The motor effects of cholecystokinin 26-33-amide (CCK octapeptide; CCK-OP) and several purported CCK receptor antagonists on canine colonic circular muscle were determined in pentobarbital anesthetized dogs. Intravenous injections of CCK-OP had no effect on colonic motility at doses that contracted the gallbladder, stomach and duodenum. CCK-OP delivered by intraarterial injection to a small segment of the proximal colon produced a dose related increase in colonic motility with one-half maximum response at 12 ng/Kg and maximum response at 50 ng/Kg. The effects of intraarterial injections of several established CCK-receptor antagonists on proximal colonic responses to intraarterial injections of CCK-OP were determined. Proglumide, 10 mg/Kg, did not produce colonic contractions itself, but antagonized CCK-OP-induced responses. Carbobenzyloxy (CBZ)-CCK27-32-amide antagonized CCK-OP-induced colonic responses and also had no effect on basal colonic motility (0.1-1 and 5 micrograms/Kg). Neither compound antagonized acetylcholine- induced colonic responses. Butoxycarbonyl (BOC)-CCK31-33-amide increased basal colonic motility, but did not alter CCK-OP-induced responses at doses of 0.1 and 0.2 mg/Kg. Dibutyryl-cGMP at a dose of 0.1 mg/Kg did not affect basal motility or CCK-OP-induced contractions. At a dose of 1.0 mg/kg it increased basal colonic motility but did not affect CCK-OP-induced contractions. Pentagastrin increased colonic motor activity only at a dose of 5 micrograms/Kg, i.a., a much higher dose than effective doses of CCK-OP. The mechanism of CCK-OP-induced colonic motor effects also was determined. Atropine sulfate, 100 micrograms/Kg, i.v. significantly reduced both intraarterial acetylcholine-and CCK-OP-induced maximum colonic contractions. Tetrodotoxin, at intravenous doses that completely block neuronal activity, did not affect maximum acetylcholine-induced contractions but practically eliminated maximum CCK-OP-induced maximum colonic responses. In conclusion, intraarterial CCK-OP produces circular muscle contraction of the canine proximal colon that is mediated by stimulation of specific CCK receptors which produce the release of acetylcholine from cholinergic enteric neurons. Proglumide and CBZ-CCK27-32-amide are effective CCK receptor antagonists at these colonic neuronal receptors.
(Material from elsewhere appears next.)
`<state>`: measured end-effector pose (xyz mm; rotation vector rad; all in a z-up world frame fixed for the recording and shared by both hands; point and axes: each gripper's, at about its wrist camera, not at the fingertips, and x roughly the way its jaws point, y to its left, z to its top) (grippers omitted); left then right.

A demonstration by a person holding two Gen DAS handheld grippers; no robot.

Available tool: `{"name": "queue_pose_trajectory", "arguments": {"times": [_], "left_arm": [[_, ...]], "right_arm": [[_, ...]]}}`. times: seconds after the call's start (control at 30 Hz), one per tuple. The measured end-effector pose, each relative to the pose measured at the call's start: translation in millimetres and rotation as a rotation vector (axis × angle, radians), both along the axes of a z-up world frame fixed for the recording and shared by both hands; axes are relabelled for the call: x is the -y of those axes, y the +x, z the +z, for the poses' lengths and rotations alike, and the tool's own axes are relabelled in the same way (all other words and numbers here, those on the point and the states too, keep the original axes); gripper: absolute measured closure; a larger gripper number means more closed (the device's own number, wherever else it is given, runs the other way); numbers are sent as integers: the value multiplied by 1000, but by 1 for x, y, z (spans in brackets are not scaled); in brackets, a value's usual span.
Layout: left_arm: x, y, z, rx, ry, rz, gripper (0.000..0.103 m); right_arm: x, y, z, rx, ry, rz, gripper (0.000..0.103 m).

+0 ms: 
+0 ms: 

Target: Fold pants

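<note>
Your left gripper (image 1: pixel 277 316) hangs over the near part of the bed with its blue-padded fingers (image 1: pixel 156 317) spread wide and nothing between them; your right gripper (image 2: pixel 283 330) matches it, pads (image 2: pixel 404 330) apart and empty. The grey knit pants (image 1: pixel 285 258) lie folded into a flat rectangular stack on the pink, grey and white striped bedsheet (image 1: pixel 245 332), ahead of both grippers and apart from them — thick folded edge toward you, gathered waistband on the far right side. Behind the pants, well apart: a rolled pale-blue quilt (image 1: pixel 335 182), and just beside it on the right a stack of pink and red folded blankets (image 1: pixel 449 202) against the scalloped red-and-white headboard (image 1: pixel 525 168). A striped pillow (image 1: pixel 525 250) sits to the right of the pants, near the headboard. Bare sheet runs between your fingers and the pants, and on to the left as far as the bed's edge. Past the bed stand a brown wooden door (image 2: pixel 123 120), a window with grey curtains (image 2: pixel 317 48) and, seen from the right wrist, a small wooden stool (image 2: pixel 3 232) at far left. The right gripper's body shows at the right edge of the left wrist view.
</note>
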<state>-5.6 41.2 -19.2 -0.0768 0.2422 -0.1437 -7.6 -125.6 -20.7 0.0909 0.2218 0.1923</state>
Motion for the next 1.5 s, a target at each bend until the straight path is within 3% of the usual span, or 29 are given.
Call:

在戊巴比妥麻醉的犬身上,测定了胆囊收缩素26 - 33 -酰胺(CCK八肽;CCK - OP)及几种所谓的CCK受体拮抗剂对犬结肠环行肌的运动效应。静脉注射CCK - OP在能使胆囊、胃和十二指肠收缩的剂量下,对结肠运动没有影响。经动脉注射CCK - OP至近端结肠的一小段,可使结肠运动呈剂量相关性增加,12 ng/Kg时产生半数最大反应,50 ng/Kg时产生最大反应。测定了经动脉注射几种已确定的CCK受体拮抗剂对近端结肠对经动脉注射CCK - OP反应的影响。10 mg/Kg的丙谷胺本身不引起结肠收缩,但可拮抗CCK - OP诱导的反应。苄氧羰基(CBZ)- CCK27 - 32 -酰胺可拮抗CCK - OP诱导的结肠反应,且对基础结肠运动也无影响(0.1 - 1和5微克/Kg)。这两种化合物均不拮抗乙酰胆碱诱导的结肠反应。丁氧羰基(BOC)- CCK31 - 33 -酰胺可增加基础结肠运动,但在0.1和0.2 mg/Kg剂量下不改变CCK - OP诱导的反应。0.1 mg/Kg剂量的二丁酰环磷鸟苷不影响基础运动或CCK - OP诱导的收缩。在1.0 mg/kg剂量时,它可增加基础结肠运动,但不影响CCK - OP诱导的收缩。五肽胃泌素仅在5微克/Kg的剂量下(经动脉注射)增加结肠运动活性,该剂量远高于CCK - OP的有效剂量。还确定了CCK - OP诱导结肠运动效应的机制。静脉注射100微克/Kg硫酸阿托品可显著降低经动脉注射乙酰胆碱和CCK - OP诱导的最大结肠收缩。河豚毒素在完全阻断神经元活动的静脉剂量下,不影响最大乙酰胆碱诱导的收缩,但几乎消除了最大CCK - OP诱导的最大结肠反应。总之,经动脉注射CCK - OP可使犬近端结肠环行肌收缩,这是通过刺激特定的CCK受体介导的,该受体可使胆碱能肠神经元释放乙酰胆碱。丙谷胺和CBZ - CCK27 - 32 -酰胺是这些结肠神经元受体有效的CCK受体拮抗剂。